Identifying drivers that have the greatest impact on your employee advocacy.
While it is important to understand which drivers of employee engagement are doing well or poorly, it is crucial to also understand their impact on an outcome metric that matters to your organisation (e.g. eNPS, which is commonly used as a proxy for employee advocacy and engagement).
EngageRocket's Impact Analysis chart goes beyond plotting the absolute score of drivers, but also their impact on eNPS. This is to enable a very targeted approach to your interventions by understanding the 4 quadrants:
Top Right (High driver score, high impact) - Doing great! Keep an eye on these drivers and make sure they are keeping up.
Bottom Right (Low driver score, high impact) - Prioritise attention on these drivers immediately.
Top Left (High driver score, low impact) - De-prioritise these drivers.
Bottom Left (Low driver score, low impact) - Keep an eye and work on these drivers if additional resources are available.
In the example below, a low-scoring driver like “Recognition” is determined to have a high impact on eNPS, hence improving “Recognition” will most likely lead to a significant increase in eNPS score.
We want to enable People Operation teams to focus on a few key levers that have the biggest impact on employee engagement as it lets you move beyond the "high and low" driver scores to see what is most effective for your organization.

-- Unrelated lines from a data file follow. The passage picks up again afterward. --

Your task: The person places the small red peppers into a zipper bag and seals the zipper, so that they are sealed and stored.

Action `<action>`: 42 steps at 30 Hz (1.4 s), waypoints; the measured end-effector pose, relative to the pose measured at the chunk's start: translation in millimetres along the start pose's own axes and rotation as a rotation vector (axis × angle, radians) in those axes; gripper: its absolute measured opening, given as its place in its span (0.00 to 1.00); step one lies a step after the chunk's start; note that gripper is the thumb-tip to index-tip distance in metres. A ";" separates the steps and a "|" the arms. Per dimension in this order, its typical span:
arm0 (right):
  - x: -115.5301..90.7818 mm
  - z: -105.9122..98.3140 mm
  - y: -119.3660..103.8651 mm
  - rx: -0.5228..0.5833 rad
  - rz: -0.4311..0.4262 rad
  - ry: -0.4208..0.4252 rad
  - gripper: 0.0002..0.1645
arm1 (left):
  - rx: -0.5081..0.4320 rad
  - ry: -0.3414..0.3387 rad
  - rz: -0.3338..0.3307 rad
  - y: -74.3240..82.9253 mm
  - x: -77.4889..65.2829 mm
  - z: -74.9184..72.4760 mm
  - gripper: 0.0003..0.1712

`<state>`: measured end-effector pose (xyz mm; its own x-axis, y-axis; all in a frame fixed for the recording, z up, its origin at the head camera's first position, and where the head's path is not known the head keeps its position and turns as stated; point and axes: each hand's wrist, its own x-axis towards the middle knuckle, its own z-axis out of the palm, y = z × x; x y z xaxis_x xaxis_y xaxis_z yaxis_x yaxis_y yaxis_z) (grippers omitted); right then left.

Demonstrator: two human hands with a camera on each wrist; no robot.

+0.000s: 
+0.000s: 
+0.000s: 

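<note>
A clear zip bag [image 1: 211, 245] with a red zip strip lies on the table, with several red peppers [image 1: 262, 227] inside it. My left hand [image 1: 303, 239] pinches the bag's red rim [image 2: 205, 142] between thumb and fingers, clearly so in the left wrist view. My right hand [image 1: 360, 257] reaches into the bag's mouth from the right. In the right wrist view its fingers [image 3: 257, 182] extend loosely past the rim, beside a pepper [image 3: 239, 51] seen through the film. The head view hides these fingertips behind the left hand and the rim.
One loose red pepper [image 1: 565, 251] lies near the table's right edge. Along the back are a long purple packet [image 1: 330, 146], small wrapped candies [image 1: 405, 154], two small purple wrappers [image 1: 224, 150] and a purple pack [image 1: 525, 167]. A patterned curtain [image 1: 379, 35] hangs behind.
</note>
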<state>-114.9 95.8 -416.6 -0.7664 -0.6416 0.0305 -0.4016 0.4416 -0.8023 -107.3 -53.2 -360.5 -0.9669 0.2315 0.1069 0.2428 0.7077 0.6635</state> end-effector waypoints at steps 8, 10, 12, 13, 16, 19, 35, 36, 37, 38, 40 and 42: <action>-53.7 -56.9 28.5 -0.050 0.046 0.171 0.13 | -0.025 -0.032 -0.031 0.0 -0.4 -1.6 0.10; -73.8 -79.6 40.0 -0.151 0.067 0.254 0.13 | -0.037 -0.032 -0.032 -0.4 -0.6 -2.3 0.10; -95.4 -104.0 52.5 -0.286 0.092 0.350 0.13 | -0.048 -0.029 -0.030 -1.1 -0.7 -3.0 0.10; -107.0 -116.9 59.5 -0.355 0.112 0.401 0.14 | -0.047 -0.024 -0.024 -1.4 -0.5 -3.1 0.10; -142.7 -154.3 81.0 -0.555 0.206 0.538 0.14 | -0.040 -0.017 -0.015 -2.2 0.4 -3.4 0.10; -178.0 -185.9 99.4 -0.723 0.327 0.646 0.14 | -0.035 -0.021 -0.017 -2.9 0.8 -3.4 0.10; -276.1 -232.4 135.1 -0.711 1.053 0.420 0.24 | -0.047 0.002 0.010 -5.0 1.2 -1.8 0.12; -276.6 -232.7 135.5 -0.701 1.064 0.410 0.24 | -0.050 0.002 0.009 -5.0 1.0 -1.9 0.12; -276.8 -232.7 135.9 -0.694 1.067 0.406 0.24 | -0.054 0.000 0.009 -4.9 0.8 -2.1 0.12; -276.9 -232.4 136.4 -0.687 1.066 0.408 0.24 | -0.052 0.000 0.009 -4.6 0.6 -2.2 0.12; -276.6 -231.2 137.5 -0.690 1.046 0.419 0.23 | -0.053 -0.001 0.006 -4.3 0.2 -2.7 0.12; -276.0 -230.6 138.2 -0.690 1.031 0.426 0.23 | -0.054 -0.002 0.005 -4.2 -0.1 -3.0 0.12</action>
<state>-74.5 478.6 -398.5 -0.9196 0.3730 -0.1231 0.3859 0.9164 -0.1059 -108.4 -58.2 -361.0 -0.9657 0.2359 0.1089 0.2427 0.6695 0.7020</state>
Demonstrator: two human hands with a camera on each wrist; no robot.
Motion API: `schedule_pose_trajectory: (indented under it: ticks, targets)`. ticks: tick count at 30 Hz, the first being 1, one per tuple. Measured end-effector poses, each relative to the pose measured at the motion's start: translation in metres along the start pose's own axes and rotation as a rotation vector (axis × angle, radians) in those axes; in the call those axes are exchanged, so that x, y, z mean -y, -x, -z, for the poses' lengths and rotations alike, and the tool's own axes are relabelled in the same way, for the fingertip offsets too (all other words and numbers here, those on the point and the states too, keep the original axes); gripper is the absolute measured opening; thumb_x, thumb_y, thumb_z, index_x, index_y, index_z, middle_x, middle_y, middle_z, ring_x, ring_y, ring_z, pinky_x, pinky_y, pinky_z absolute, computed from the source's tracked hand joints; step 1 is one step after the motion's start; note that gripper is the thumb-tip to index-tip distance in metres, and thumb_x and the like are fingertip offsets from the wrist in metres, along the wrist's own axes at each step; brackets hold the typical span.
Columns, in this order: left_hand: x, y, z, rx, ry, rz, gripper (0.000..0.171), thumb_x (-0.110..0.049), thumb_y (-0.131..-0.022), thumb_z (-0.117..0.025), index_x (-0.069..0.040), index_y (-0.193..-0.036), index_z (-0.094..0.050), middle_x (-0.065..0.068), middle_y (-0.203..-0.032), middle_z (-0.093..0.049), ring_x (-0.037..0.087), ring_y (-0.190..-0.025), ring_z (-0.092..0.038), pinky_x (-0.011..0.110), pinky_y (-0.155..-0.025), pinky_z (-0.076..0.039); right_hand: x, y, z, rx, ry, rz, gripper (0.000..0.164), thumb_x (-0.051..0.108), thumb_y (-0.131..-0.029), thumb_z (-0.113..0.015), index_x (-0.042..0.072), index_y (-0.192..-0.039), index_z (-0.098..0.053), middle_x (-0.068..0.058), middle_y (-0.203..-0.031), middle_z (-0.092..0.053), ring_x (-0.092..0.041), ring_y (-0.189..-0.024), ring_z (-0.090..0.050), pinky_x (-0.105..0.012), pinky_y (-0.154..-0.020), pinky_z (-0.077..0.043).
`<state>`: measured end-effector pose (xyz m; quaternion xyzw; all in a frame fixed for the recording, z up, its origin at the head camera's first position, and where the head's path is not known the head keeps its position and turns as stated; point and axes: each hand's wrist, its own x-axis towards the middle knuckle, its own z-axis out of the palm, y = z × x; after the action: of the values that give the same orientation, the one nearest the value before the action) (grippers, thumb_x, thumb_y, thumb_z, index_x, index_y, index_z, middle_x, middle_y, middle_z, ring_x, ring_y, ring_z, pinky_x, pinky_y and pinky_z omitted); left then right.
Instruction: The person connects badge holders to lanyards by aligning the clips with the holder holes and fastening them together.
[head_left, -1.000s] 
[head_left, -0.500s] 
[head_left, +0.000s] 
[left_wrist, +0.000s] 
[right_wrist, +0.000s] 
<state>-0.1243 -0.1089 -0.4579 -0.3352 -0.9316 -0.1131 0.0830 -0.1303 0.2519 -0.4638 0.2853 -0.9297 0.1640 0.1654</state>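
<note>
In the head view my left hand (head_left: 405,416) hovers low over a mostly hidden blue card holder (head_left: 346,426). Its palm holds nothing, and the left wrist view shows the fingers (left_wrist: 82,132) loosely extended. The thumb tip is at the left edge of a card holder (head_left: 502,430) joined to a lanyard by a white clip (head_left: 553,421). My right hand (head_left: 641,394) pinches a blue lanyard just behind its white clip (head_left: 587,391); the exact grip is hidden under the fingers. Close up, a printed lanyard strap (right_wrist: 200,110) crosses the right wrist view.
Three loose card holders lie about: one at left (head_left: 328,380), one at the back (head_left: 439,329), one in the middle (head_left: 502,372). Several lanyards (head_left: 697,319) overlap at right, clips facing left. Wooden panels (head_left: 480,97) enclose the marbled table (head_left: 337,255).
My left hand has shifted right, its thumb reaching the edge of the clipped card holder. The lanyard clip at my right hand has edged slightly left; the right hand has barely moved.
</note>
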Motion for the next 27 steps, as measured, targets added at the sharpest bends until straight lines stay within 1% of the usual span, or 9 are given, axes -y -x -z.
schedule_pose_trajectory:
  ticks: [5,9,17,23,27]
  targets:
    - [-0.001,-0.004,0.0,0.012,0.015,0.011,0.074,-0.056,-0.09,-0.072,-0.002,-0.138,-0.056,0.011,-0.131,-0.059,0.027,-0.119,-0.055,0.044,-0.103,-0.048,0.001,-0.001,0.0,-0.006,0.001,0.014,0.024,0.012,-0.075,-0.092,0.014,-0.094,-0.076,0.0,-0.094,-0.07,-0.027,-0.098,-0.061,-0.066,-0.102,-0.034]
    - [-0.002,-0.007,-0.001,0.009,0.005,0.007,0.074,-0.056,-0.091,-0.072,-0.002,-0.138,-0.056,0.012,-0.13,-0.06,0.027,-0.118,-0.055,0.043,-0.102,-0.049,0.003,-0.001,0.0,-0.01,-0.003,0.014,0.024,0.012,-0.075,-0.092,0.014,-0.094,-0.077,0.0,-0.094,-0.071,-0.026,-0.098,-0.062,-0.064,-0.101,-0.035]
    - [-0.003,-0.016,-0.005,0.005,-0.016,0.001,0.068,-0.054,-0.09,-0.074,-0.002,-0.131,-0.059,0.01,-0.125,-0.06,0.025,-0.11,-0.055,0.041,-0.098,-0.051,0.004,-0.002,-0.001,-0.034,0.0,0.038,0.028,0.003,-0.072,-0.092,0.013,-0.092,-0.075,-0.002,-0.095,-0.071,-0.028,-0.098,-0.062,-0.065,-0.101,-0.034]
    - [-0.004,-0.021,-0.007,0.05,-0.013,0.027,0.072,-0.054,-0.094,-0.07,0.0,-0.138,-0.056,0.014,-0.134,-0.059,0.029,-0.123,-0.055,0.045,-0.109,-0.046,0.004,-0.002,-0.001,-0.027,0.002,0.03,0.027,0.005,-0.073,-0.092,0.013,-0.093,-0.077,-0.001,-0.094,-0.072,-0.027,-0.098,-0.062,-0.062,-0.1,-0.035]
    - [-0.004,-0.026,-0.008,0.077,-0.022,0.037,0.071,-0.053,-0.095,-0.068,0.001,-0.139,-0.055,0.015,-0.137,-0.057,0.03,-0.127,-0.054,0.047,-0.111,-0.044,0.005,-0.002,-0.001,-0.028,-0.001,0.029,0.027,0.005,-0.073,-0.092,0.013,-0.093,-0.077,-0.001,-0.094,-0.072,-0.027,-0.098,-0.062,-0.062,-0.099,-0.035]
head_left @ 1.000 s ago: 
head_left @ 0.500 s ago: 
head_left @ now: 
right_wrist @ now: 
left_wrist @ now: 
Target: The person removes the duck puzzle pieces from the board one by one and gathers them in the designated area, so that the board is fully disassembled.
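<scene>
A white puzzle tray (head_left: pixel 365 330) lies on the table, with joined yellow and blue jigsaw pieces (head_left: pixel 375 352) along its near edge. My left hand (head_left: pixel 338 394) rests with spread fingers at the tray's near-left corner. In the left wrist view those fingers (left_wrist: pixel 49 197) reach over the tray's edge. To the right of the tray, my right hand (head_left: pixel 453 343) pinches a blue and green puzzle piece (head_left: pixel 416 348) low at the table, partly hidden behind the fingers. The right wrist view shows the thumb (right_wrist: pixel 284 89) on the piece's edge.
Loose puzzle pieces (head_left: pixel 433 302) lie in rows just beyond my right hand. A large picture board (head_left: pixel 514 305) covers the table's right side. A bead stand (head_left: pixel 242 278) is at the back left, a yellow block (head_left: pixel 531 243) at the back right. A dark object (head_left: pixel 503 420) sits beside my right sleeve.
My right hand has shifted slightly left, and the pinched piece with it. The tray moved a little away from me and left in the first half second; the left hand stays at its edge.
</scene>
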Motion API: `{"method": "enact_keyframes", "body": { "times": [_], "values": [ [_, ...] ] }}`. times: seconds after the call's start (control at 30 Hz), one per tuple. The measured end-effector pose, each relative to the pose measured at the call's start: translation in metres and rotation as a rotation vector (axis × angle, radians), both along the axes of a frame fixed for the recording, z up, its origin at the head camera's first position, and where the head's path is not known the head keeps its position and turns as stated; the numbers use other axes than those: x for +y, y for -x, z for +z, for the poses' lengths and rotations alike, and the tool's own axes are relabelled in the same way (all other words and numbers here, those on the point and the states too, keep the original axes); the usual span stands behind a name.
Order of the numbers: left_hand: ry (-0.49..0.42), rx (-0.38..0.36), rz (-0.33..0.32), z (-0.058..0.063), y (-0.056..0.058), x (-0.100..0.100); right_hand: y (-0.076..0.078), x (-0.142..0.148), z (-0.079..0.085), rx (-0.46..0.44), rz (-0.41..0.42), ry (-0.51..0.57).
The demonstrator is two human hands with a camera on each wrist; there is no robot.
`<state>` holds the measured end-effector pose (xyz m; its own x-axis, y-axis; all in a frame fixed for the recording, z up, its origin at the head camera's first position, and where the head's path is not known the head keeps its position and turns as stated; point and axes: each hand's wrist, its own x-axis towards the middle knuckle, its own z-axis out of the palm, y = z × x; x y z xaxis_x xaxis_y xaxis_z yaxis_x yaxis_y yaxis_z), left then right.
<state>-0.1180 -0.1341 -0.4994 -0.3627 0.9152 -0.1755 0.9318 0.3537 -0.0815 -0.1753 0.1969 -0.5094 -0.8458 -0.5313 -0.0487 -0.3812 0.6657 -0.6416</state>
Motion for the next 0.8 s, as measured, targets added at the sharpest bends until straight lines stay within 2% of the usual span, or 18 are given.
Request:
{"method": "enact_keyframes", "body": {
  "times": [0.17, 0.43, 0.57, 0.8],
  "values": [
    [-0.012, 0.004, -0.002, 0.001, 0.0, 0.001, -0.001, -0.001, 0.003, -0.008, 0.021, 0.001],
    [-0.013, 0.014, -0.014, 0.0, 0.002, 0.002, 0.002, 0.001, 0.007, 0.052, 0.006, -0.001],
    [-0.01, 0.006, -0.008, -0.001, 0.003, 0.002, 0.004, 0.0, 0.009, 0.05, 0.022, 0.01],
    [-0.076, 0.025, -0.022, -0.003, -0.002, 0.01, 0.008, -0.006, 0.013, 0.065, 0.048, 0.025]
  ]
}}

Note 1: The impact scores for drivers are on an organization level. Impact Analysis for smaller teams or departments will lead to data that is unreliable due to the smaller sample size.
Note 2: You may notice that some driver impact is Unavailable. This is shown when we are unable to derive reliable analysis from these drivers. This means that we are not confident that there is any relationship between these variables of interest with respect to the eNPS score.
How robust is the Driver Impact Analysis?
To ensure that the results of the driver impact analysis are robust, we have put in place a minimum number of responses required for the analysis to take place. The analysis will run when the number of responses is greater or equal to 60. On the other hand, when the number of responses is less than 60, you will see the following message "Driver impact analysis will be displayed when there are at least 60 responses." If you have more drivers, you should aim to capture more responses for the driver impact analysis to be robust.
How do we determine the driver impact on eNPS? (for the geeky ones)
A regression model is conducted between each driver (predictor) and eNPS score (outcome) to find the strength of the relationship between them. Through this analysis, we can determine the degree to which the drivers (e.g., Autonomy, Job fulfillment, etc) have an influence on eNPS score, this is known as the driver impact score. For drivers with a significant relationship with eNPS, we categorize them into very high, high, medium, and low impact based on the driver impact score.
Regression analysis is useful in helping your organization focus on key drivers that are more likely to increase employee advocacy and improve organizational performance.